Bitte das jetzt nicht verwechseln mit Aufwandsschätzungen. An Aufwandsschätzungen ist das Management natürlich interessiert. Es fragt seine Entwickler, wie lange sie meinen, für eine Aufgabe zu brauchen. Aber: das Management hat oft wenig Vorstellung davon, ob diese Schätzungen von einem guten oder schlechten Entwickler stammen. Beispiel: Der Manager fragt den Entwickler, wie lange er für eine Aufgabe braucht. Der Entwickler antwortet: 4 Wochen. Das kommt dem Manager lange vor, also drückt er einfach pauschal - weil ja eh immer zuviel geschätzt wird - auf 3 Wochen. Der Entwickler knirscht mit den Zähnen, aber die Aufgabe wird mit 3 Wochen terminiert. Leider hat der Manager kein Bewusstsein darüber, dass der Entwickler eher schlechteres Mittelmaß ist, weil er schon seit 5 Jahren keine systematische Fortbildung mehr betreibt. Er ist ja eh da und wurde doch als einer der besten irgendwann mal von der Personalabteilung eingestellt. Weil dem Manager dieses Bewusstsein fehlt, weiß er leider auch nicht, dass ein guter Entwickler mit modernen Technologien nur 1 Woche brauchen würde. Der Manager verbrennt also Kapital durch Ignoranz gegenüber systematischer Weiterbildung und den sehr unterschiedlichen Befähigungen von Entwicklern.

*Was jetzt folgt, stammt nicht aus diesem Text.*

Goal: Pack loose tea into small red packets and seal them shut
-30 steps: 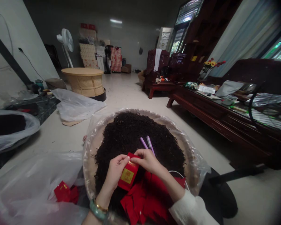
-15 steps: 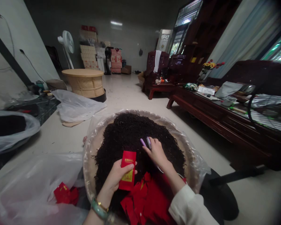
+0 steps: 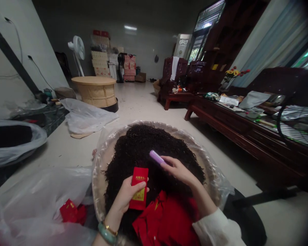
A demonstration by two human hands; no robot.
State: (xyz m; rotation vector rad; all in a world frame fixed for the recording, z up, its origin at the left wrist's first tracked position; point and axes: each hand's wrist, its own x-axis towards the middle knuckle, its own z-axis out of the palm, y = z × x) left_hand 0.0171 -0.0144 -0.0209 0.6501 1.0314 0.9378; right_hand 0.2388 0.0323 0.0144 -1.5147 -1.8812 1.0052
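Before you, tea leaves [image 3: 146,141] lie in a basket [image 3: 105,159], packets [image 3: 176,220] piled at your near side; a plastic bag [image 3: 33,191] lies left, a coffee table [image 3: 231,123] right, a pedestal fan [image 3: 78,48] beyond, leftward.

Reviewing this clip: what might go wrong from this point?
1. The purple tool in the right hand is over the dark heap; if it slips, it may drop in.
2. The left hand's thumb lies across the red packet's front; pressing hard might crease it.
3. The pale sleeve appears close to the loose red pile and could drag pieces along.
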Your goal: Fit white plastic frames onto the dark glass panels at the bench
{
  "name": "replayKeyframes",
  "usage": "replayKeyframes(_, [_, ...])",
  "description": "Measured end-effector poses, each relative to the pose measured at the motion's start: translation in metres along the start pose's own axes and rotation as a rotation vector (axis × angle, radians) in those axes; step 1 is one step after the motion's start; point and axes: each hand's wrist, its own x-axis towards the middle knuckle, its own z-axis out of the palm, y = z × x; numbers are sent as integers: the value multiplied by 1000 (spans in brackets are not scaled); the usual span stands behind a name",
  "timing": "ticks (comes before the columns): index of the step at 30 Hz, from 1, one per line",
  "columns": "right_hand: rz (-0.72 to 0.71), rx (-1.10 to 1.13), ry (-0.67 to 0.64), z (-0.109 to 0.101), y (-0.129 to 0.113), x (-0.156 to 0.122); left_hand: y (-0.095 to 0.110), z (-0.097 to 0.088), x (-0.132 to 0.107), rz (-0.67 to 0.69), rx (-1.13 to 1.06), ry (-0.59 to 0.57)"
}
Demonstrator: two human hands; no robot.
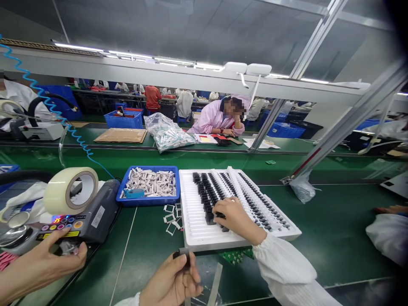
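My left hand (pixel 170 280) is near the front edge of the bench, pinching a small black block-shaped part (pixel 182 253) between thumb and fingers. Over the white foam tray (pixel 191 238), my right hand (pixel 234 216) bends its fingers around a small black part (pixel 219 215) at the front of a row. Its fingertips are partly hidden. Rows of similar black parts (pixel 204 191) fill the grooves from the middle to the right. Just in front of the tray lie green circuit boards (pixel 237 256), partly under its edge.
Another person's hand (pixel 54 255) touches a grey tape dispenser (pixel 98 216) with a tape roll (pixel 72 190) on top. A blue bin (pixel 148 201) holds white plastic frames; several loose frames (pixel 172 221) lie beside it. A metal post (pixel 312 163) slants down at right.
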Motion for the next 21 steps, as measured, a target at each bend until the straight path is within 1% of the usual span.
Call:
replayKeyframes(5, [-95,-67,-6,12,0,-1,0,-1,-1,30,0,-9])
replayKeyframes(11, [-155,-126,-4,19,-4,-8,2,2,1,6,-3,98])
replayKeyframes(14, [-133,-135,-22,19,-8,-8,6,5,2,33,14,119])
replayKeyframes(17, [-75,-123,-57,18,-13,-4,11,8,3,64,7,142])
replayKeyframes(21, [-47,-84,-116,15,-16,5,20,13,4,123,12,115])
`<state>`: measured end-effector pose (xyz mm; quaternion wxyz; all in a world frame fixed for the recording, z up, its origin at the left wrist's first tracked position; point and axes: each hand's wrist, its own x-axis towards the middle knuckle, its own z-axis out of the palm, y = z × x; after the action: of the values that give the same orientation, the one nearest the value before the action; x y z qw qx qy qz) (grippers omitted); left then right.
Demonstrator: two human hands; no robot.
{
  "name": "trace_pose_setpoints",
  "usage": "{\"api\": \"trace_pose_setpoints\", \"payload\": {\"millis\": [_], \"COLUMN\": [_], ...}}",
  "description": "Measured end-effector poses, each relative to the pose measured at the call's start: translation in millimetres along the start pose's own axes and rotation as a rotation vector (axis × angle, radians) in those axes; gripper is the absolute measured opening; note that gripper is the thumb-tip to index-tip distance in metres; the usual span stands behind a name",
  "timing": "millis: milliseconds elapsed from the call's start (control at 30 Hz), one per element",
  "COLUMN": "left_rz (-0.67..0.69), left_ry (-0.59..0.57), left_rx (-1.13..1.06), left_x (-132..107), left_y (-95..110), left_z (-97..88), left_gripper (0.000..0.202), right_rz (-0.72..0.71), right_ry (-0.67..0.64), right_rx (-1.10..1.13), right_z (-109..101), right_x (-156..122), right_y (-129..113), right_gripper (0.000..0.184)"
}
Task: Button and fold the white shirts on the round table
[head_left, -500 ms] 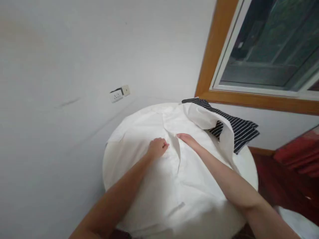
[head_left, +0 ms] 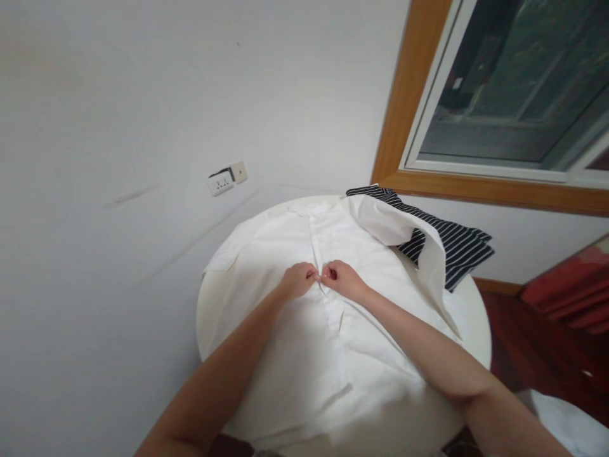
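Observation:
A white shirt lies spread over a round white table, its front placket running down the middle. At that placket my left hand pinches the fabric edge. My right hand meets it there, thumb and finger pinching the opposite edge, the fingertips of both hands almost touching. Whether a button sits between them is too small to tell. Below the hands the placket gapes a little. One sleeve of the shirt curves out to the right, over a folded black-and-white striped cloth.
A white wall with a socket stands behind and left of the table. The wooden window frame rises at the back right. Red fabric hangs over the dark red floor, and something white shows at the lower right.
My right hand has moved left and a little down from the shirt's right front, bringing its edge to the left hand. Its fingers have closed into a pinch. The left hand stays nearly in place.

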<state>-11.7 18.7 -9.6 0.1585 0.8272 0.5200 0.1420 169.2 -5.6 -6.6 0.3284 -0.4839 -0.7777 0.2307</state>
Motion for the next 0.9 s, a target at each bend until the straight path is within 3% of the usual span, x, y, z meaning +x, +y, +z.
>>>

Dass ein Crack eine Lusche mitziehen muss, ist also eher ein Symptom eines tieferliegenden Problems, wie du siehst, wenn du meiner root cause analysis folgst ;-)
Was bleibt unterm Strich? Softwareentwickler haben sehr unterschiedliche Qualität. Das ist so. Aus verschiedenen Gründen. Aufgabe jedes Einzelnen und auch eines kostenbewussten Managements ist es daher, diese Unterschiede durch Weiterbildung auszugleichen. Dazu muss allerdings auch treten eine bessere Personalauswahl, die solche Unterschiede gar nicht erst krass werden lässt. Softwareentwicklung ist einfach kein Job, bei dem man einen Autopiloten einschalten kann. Sowenig wie Big Design Up Front (BDUF) ein geeigneter Weg ist, um zufriedenstellende Software zu planen, sowenig ist "Big Education Up Front" ein geeigneter Weg, um gute Entwickler zu bekommen.